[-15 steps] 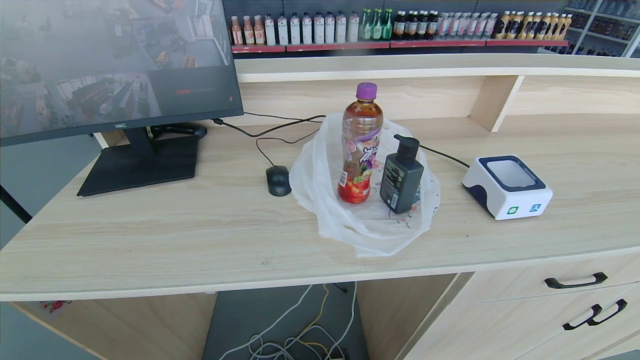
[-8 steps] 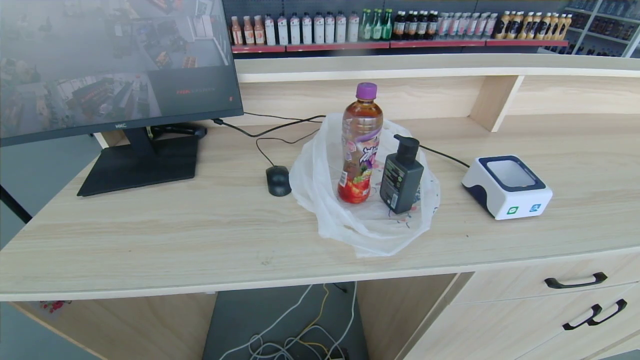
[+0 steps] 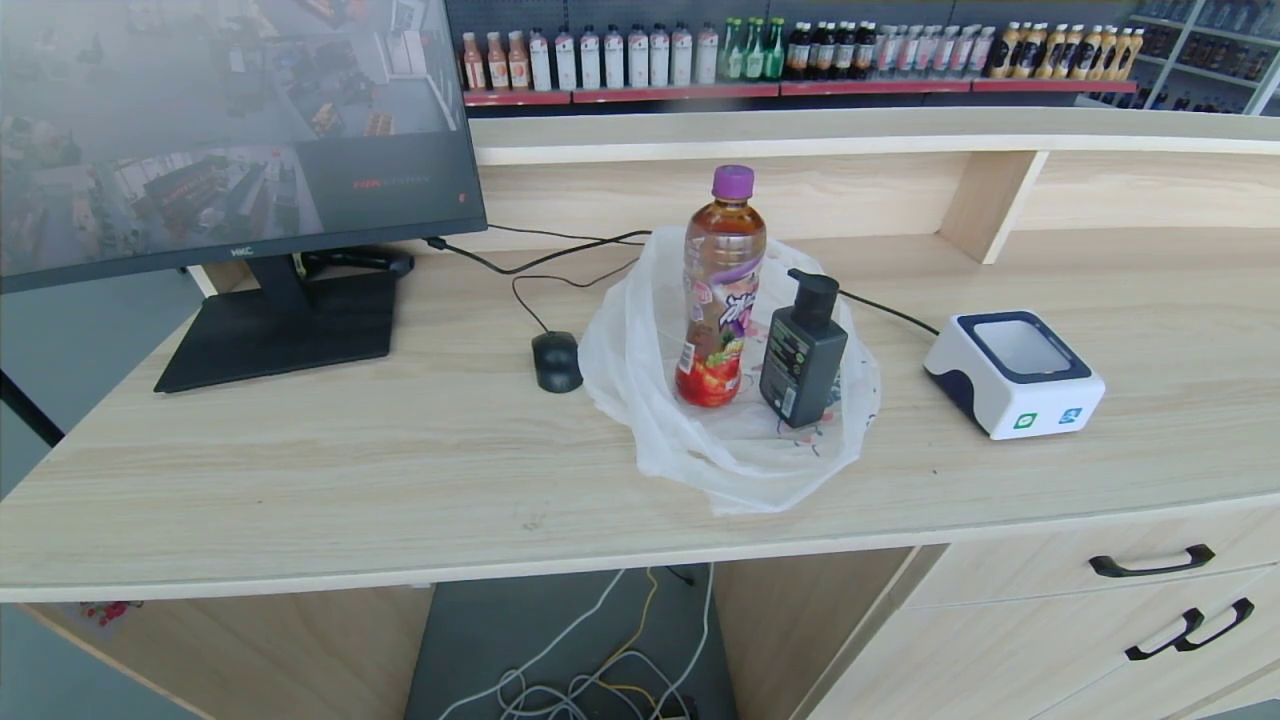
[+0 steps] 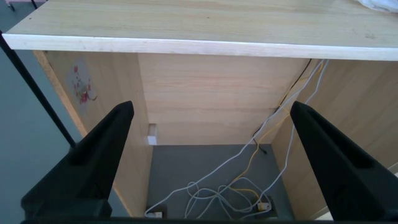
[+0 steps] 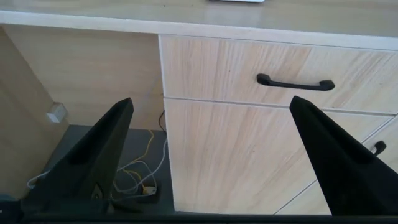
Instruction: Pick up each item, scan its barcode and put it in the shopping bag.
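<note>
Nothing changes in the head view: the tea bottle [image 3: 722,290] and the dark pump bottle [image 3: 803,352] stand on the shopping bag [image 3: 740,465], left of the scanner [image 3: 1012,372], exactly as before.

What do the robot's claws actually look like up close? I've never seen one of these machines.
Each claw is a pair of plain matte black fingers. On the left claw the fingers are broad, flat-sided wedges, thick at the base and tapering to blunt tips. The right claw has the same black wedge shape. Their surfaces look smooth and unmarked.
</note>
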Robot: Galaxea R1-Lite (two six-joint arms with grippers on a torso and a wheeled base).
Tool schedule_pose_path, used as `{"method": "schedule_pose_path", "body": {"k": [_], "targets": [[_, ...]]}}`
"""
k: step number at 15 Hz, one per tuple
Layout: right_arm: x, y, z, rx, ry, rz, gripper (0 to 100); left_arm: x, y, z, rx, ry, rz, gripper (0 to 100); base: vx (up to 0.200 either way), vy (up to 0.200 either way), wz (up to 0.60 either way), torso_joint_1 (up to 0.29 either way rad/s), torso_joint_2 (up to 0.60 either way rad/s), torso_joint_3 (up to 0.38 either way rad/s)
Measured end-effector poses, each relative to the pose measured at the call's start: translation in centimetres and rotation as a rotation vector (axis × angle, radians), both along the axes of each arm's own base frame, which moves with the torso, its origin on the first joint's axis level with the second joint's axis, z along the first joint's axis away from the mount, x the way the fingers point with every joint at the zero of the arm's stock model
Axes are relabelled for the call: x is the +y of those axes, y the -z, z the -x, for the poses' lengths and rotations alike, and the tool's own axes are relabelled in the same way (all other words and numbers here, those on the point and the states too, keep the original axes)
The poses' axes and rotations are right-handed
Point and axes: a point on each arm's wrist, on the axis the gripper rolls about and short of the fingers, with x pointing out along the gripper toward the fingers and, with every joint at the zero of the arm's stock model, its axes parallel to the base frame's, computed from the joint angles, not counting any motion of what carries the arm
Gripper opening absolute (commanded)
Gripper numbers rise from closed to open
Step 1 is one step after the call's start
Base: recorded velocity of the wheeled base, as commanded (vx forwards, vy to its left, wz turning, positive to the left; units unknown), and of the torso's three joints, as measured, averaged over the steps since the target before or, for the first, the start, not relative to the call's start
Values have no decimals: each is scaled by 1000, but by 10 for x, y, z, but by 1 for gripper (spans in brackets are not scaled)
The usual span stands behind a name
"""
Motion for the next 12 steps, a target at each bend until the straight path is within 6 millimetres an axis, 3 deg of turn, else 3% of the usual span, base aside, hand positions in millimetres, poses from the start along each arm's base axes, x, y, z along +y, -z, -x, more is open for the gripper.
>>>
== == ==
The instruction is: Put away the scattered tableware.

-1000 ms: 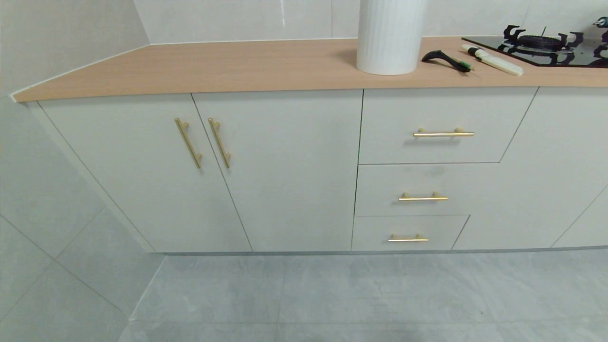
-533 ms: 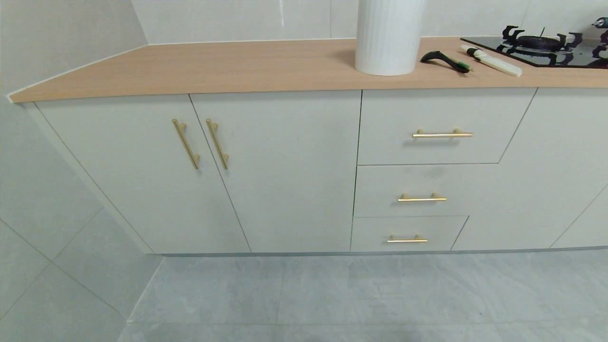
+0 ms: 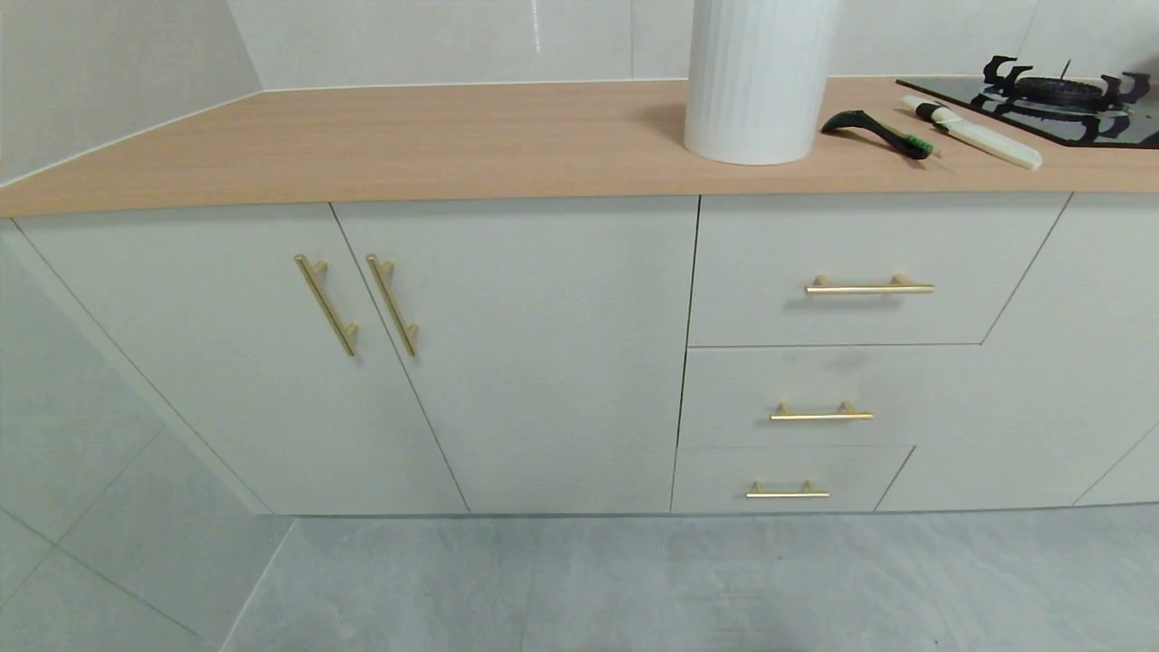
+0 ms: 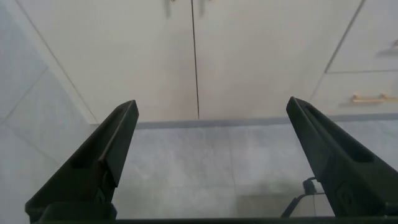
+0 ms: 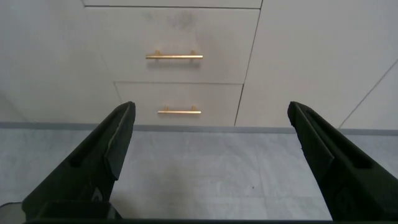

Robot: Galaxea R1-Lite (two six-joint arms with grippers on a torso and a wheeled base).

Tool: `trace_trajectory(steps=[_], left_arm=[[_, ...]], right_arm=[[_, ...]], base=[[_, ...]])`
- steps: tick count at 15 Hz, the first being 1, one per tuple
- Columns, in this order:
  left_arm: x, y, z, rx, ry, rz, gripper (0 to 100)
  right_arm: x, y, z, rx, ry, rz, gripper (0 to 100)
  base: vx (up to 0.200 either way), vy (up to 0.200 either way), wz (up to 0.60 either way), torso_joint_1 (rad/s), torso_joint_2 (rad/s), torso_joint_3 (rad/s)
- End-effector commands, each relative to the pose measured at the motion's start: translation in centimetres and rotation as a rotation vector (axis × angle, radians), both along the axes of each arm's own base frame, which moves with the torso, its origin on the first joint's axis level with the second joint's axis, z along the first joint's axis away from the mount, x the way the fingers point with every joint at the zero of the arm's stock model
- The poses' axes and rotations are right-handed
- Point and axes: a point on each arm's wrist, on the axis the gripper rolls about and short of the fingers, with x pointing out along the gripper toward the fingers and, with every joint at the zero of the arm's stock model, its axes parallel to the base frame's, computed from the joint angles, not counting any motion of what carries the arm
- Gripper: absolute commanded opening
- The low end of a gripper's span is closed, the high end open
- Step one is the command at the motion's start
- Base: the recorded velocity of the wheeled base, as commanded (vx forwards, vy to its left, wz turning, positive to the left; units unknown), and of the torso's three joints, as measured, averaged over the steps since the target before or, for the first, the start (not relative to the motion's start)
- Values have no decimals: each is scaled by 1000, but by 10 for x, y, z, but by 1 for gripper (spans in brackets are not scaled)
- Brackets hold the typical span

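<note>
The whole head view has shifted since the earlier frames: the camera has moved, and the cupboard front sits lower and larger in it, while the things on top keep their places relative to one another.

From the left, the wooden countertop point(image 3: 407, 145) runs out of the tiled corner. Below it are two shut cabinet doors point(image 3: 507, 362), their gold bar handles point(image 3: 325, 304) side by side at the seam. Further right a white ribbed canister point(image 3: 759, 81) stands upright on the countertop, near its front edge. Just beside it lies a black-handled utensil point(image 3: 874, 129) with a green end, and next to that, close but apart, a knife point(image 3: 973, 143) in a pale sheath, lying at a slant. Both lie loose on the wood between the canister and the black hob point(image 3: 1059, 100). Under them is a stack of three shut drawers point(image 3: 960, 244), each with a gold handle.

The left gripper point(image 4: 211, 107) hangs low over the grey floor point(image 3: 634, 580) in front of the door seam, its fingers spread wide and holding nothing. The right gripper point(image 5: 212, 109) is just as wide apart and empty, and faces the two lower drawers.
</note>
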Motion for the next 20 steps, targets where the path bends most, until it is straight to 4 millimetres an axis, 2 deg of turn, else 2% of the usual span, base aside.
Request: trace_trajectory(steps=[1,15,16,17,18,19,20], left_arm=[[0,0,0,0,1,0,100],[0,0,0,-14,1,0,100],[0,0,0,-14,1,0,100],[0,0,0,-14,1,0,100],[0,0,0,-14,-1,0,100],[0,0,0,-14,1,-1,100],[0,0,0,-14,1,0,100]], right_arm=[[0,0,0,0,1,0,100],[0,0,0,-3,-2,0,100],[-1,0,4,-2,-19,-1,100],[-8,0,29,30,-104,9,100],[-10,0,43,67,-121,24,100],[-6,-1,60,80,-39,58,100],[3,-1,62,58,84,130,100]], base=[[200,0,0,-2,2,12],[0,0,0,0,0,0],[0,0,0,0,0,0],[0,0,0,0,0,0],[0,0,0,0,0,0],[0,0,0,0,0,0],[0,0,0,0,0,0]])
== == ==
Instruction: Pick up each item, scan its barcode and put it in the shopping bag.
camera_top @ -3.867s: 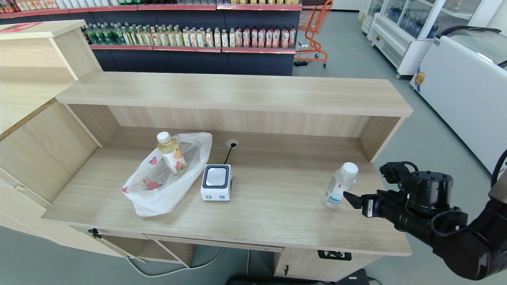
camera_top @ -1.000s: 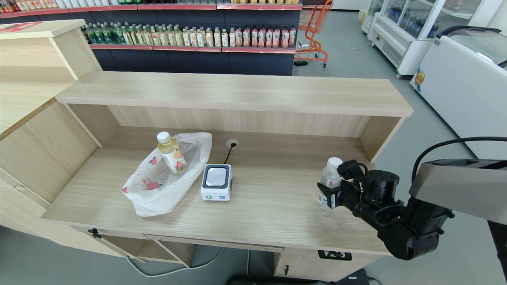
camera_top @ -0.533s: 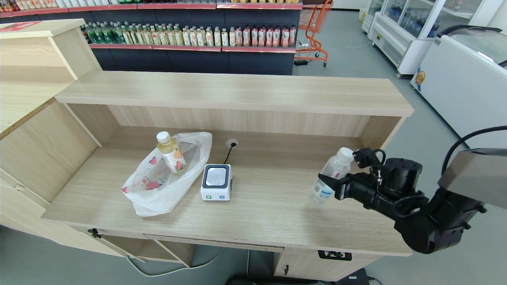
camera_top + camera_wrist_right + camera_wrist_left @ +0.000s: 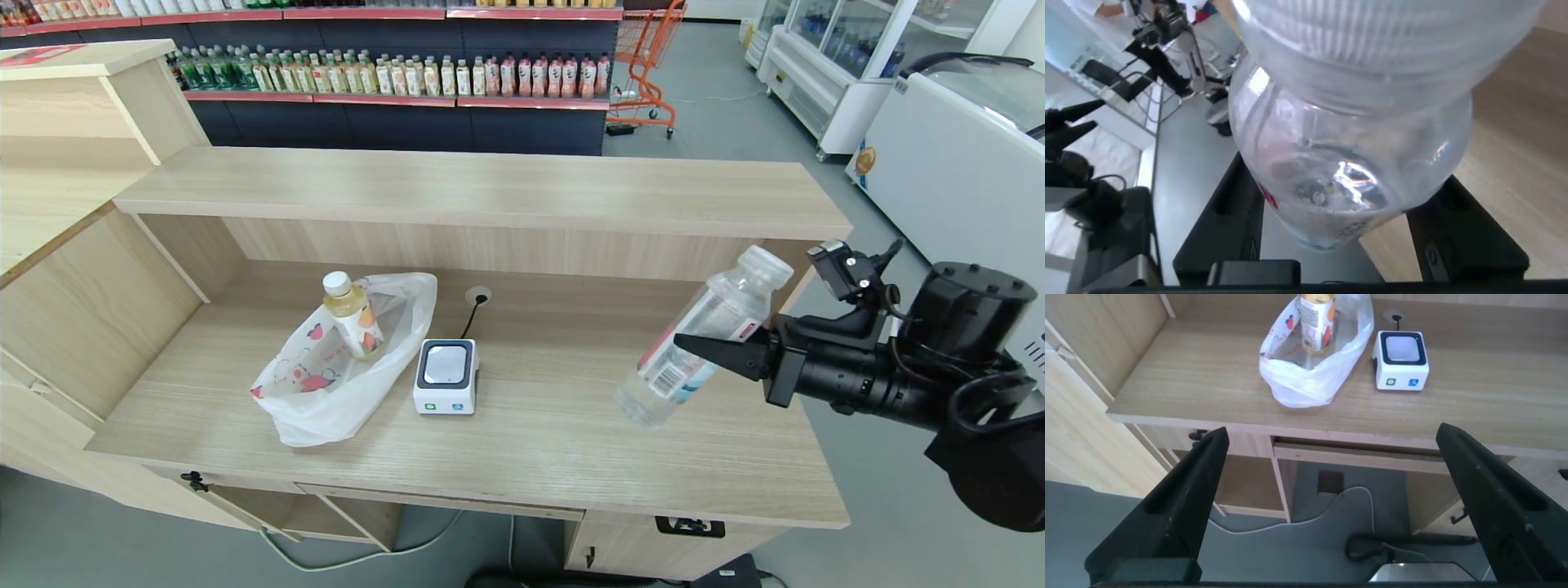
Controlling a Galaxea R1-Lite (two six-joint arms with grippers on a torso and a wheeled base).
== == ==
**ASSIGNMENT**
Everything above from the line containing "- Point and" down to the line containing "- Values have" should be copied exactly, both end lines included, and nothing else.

**EXERCISE ANSWER**
- Point and axes: a point on each arm's wrist, on the axis the gripper rolls about and short of the fingers, with x pointing out along the gripper toward the fingers and, with every joint at the zero of the arm's stock model, its axes parallel to the base frame's, computed from the joint angles, not counting any motion of what carries the arm
- Gripper: absolute commanded opening
- The low end of a gripper's span is closed, the high end open
- Step one is the command at the motion's start
- Base: the recorded velocity of the wheeled base, as commanded (vx forwards, vy to its left, wz turning, positive to the left; units unknown), and of the torso's three joints, as measured, averaged over the steps since the target before or, for the first, the start (not relative to the motion's start)
- Values have no decimals: each is scaled by 1000, but by 10 for x, y, z, but by 1 for gripper (spans in brackets are not scaled)

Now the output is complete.